#### The task:
The result must match the data exactly, line for line.

#### Given material:
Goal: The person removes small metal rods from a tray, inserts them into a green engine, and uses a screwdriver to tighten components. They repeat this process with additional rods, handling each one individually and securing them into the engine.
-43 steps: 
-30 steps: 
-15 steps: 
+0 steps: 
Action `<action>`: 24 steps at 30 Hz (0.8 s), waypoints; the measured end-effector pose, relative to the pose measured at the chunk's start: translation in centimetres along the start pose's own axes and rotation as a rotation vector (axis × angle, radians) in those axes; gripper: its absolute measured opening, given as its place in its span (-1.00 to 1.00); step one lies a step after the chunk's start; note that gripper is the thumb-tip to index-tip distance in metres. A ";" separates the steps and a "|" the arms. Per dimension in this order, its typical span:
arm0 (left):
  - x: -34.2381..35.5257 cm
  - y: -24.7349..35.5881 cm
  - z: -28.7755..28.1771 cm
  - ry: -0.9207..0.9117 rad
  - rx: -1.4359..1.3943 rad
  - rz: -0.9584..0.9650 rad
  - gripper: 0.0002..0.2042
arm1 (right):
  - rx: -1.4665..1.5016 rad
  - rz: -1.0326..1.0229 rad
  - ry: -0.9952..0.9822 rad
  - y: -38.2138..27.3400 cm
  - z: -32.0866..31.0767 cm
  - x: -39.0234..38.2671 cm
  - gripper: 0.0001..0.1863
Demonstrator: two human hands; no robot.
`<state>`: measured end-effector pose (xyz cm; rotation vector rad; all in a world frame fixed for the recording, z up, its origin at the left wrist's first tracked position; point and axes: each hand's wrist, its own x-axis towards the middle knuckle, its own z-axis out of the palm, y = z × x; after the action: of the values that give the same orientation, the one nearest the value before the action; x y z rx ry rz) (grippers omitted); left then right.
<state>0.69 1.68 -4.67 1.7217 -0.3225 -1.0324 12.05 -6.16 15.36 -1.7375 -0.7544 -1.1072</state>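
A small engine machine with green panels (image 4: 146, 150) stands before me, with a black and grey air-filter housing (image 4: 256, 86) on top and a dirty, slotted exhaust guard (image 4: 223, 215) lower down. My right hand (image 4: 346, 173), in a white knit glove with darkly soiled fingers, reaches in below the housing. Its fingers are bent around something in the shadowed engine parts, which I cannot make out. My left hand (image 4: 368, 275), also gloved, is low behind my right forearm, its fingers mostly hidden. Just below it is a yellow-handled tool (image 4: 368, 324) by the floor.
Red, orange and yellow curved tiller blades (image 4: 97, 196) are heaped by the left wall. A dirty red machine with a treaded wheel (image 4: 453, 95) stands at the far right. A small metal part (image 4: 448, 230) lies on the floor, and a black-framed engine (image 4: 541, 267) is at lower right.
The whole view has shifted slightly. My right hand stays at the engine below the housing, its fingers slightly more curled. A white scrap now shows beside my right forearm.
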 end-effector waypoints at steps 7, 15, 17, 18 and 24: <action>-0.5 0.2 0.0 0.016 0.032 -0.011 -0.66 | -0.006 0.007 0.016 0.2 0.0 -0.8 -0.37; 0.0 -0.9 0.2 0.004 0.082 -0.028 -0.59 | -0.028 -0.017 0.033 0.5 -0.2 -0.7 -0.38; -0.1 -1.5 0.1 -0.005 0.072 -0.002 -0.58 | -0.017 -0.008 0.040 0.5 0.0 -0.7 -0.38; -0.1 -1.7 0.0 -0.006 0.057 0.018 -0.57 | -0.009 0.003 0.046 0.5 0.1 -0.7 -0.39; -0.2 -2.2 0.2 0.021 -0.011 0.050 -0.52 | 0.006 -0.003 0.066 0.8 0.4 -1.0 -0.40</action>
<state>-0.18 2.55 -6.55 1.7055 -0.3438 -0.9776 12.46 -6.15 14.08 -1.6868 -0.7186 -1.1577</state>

#### Response below:
Goal: The person removes small metal rods from a tray, inserts them into a green engine, and uses a screwdriver to tighten components. They repeat this process with additional rods, handling each one individually and securing them into the engine.
-43 steps: 
-30 steps: 
-15 steps: 
+0 steps: 
Action `<action>`: 24 steps at 30 Hz (0.8 s), waypoints; the measured end-effector pose, relative to the pose measured at the chunk's start: translation in centimetres along the start pose's own axes and rotation as a rotation vector (axis × angle, radians) in those axes; gripper: its absolute measured opening, given as its place in its span (-1.00 to 1.00); step one lies a step after the chunk's start; note that gripper is the thumb-tip to index-tip distance in metres. A ";" separates the steps and a "|" the arms. Per dimension in this order, its typical span:
arm0 (left):
  - x: -34.2381..35.5257 cm
  - y: -24.7349..35.5881 cm
  - z: -28.7755..28.1771 cm
  - ry: -0.9207..0.9117 rad
  - rx: -1.4359..1.3943 rad
  - rz: -0.9584..0.9650 rad
  - gripper: 0.0002..0.2042
arm1 (right):
  - rx: -1.4665..1.5016 rad
  - rz: -1.0326..1.0229 rad
  - ry: -0.9952..0.9822 rad
  - y: -38.2138..27.3400 cm
  - z: -32.0866..31.0767 cm
  - x: -39.0234..38.2671 cm
  - gripper: 0.0001..0.1863
Demonstrator: two human hands; no robot.
`<state>`: measured end-effector pose (xyz cm; rotation vector rad; all in a world frame fixed for the recording, z up, its origin at the left wrist's first tracked position; point and axes: each hand's wrist, its own x-axis towards the middle knuckle, its own z-axis out of the palm, y = z × x; after the action: of the values that give the same orientation, the one nearest the value before the action; x y z rx ry rz) (grippers omitted); left then right.
<state>0.69 1.68 -4.67 1.7217 -0.3225 -1.0324 12.05 -6.16 15.36 -1.7375 -0.7544 -1.1072</state>
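A small engine machine with green panels (image 4: 146, 150) stands before me, with a black and grey air-filter housing (image 4: 256, 86) on top and a dirty, slotted exhaust guard (image 4: 223, 215) lower down. My right hand (image 4: 346, 173), in a white knit glove with darkly soiled fingers, reaches in below the housing. Its fingers are bent around something in the shadowed engine parts, which I cannot make out. My left hand (image 4: 368, 275), also gloved, is low behind my right forearm, its fingers mostly hidden. Just below it is a yellow-handled tool (image 4: 368, 324) by the floor.
Red, orange and yellow curved tiller blades (image 4: 97, 196) are heaped by the left wall. A dirty red machine with a treaded wheel (image 4: 453, 95) stands at the far right. A small metal part (image 4: 448, 230) lies on the floor, and a black-framed engine (image 4: 541, 267) is at lower right.
The whole view has shifted slightly. My right hand stays at the engine below the housing, its fingers slightly more curled. A white scrap now shows beside my right forearm.
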 end-effector waypoints at steps 7, 15, 17, 18 and 24: <action>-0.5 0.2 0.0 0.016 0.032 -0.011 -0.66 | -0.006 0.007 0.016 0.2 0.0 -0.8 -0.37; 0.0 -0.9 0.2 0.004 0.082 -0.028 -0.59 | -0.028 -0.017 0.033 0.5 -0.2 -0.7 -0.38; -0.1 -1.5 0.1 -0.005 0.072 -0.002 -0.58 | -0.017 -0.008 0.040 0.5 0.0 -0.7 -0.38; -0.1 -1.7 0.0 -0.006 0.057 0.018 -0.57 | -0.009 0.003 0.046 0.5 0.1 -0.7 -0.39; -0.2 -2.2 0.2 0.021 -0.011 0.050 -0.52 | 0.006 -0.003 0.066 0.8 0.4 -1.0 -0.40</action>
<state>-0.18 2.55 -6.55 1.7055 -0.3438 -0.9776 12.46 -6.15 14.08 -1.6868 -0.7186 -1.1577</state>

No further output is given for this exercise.